# Crear masa en toda la plaqueta



## cuervokbza (Sep 10, 2008)

Hola compañeros del foro!

Soy un fanatico del armado de plaquetas, utilizo el eagle, al cual estoy muy acostumbrado, pero mi problema no recide alli. Mi problema es que quiero hacer que la masa de mis circuitos esté por todos lados en la plaqueta, como las plaquetas profesionales que, donde no hay un pista del circuito le colocan masa. O sea la placa queda con sus pistas diseñada y el resto todo lleno de masa o (-). No encontré una opcion para eso en el eagle, me podrían ayudar con esta inquietud ? no inporta que deba usar otro programa pero necesito hacer las placas como explique anteriormente...


----------



## Elvic (Sep 10, 2008)

mira este enlace  
https://www.forosdeelectronica.com/f13/uso-herramienta-copper-area-pcb-wizard-4870/
aquí hablan de como hacer eso que requieres pero utilizando con PCB wizard


----------



## cuervokbza (Sep 11, 2008)

muchas gracias elvic.

voy a descargar el pcb wizard y a probar gracias de nuevo!


----------



## Ardogan (Sep 11, 2008)

No tengo idea del eagle, nunca lo usé, pero viendo el manual vi que está el comando "copper area".
Podrías usar eso, dibujando el polígono para que cubra toda la plaqueta y ver que pasa.


----------



## cuervokbza (Sep 11, 2008)

Muchas gracias Ardogan, pero fui a la parte de ayuda en el programa y ni rastros del comando "cooper area" ....
me sería barbaro encontrar la forma de hacerlo en el eagle porque ya probé con el pcb wizard 3.5 y realmente es pobre las librerias del mismo. Tratando de solucionar este inconveniente me bajé unas librerias publicadas en este foro, pero solo pueden utilizarse en la parte de PCB, no sirve para el autoruteo, lo cual es una comodidad enorme.
muchas gracias igualmente


----------



## Ardogan (Sep 11, 2008)

En ftp://ftp.cadsoft.de/eagle/program/4.16r2/manual-eng.pdf página 115.
Por lo que interpreto hay que dibujar un polígono, definir a que señal se vincula el plano (masa en este caso), y asignarle un rango alto (6) para que cualquier pista que se trace sobre el plano lo recorte.
También habla de planos de alimentación/masa en la página 122.
Bueno, ya especulé tanto que me siento un economista o un abogado, Dios nos libre de aplicar los mismos métodos en electrónica   .
Saludos


----------



## cuervokbza (Sep 11, 2008)

si............ estuve viendo el manual que me pasaste, lo cual te agradezco eternamente, traté de hacer lo que dice ahi sobre el poligono y demas, pero es lo mismo, lo unico que hace es crear un cuadrado grandote en otra capa, pero no se recorta cerca de las pistas, cuando imprimis te sale un cuadrado negro, ni el cirrcuito sale.

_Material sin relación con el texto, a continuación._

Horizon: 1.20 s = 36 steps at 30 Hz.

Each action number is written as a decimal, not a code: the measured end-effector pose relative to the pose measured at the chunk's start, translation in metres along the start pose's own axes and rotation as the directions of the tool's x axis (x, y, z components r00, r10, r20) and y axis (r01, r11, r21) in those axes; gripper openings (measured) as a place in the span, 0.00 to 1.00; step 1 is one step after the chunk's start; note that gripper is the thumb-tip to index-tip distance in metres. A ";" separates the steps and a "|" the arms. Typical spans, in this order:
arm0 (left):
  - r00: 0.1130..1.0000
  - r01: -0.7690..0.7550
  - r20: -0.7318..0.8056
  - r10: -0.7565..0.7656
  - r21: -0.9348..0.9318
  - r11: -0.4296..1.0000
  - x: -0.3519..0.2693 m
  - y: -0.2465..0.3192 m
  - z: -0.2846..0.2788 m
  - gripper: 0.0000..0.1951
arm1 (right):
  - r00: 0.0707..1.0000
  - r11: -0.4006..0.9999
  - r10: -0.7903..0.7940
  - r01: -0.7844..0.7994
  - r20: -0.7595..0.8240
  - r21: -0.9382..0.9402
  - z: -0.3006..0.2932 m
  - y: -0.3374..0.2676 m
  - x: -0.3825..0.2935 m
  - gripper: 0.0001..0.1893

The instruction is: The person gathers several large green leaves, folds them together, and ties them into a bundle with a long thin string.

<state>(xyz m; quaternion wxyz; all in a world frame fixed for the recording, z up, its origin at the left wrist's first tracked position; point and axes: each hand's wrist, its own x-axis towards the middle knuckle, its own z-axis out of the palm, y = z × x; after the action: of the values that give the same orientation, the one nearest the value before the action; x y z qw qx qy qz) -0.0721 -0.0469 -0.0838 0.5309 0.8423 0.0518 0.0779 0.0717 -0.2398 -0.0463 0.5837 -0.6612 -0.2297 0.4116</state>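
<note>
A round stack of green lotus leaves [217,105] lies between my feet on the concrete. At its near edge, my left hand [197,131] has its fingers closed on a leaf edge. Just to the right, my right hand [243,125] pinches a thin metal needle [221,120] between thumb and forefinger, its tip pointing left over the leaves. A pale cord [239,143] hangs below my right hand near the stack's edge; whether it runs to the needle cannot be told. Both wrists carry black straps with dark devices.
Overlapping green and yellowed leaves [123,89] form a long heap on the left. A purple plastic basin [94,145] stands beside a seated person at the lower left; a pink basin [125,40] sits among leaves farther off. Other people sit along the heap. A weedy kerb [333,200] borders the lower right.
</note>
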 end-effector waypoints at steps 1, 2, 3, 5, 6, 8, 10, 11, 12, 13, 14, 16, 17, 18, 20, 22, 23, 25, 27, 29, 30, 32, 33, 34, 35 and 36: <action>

Te agradesco ENORMEMENTE Ardogan por tu colaboracion...
pero parece que soy demasiado salame para esto.... ops: 

saludos!


----------



## Ardogan (Sep 11, 2008)

Ahí me instalé la versión freeware para ver eso. Abrí el ejemplo demo3 y cargué el layout.
Lo que hice fué lo siguiente: cliqueé en el icono de polygon, escribí GND en el cuadro de texto de arriba, dibujé un rectángulo que cubriera la plaqueta, y después le dí al icono ratsnest y se dibujo solito.
Adjunto imagen.


----------



## cuervokbza (Sep 12, 2008)

Ardogan !   sos un FENOMENO!
gracias .... en serio loco... hace falta mas gente como vos que se comprometen con un tema y me ayudaste...

AL FIN LOGRE LO QUE QUERIA ! 

todo gracias al comrpomiso de Ardogan !

cualquier ayuda .... mandame un mensaje privado nomas y veo que puedo hacer por vos!

GRACIAS


----------



## Ardogan (Sep 13, 2008)

Faaaaaaaa, que bueno que te agradezcan así, jaja  ; no es para nada frecuente, y eso que no fue difícil encontrar la solución.
Empiezo el día con toda la garra, jaja.

Suerte cuervo, y ya que estamos, si encontrás un método para adelgazar sin hacer ejercicio y comiendo a piachere avisame, 10 Kg menos no me vendrían mal. No vale cirugía ni mudarse a la luna.

Saludos


----------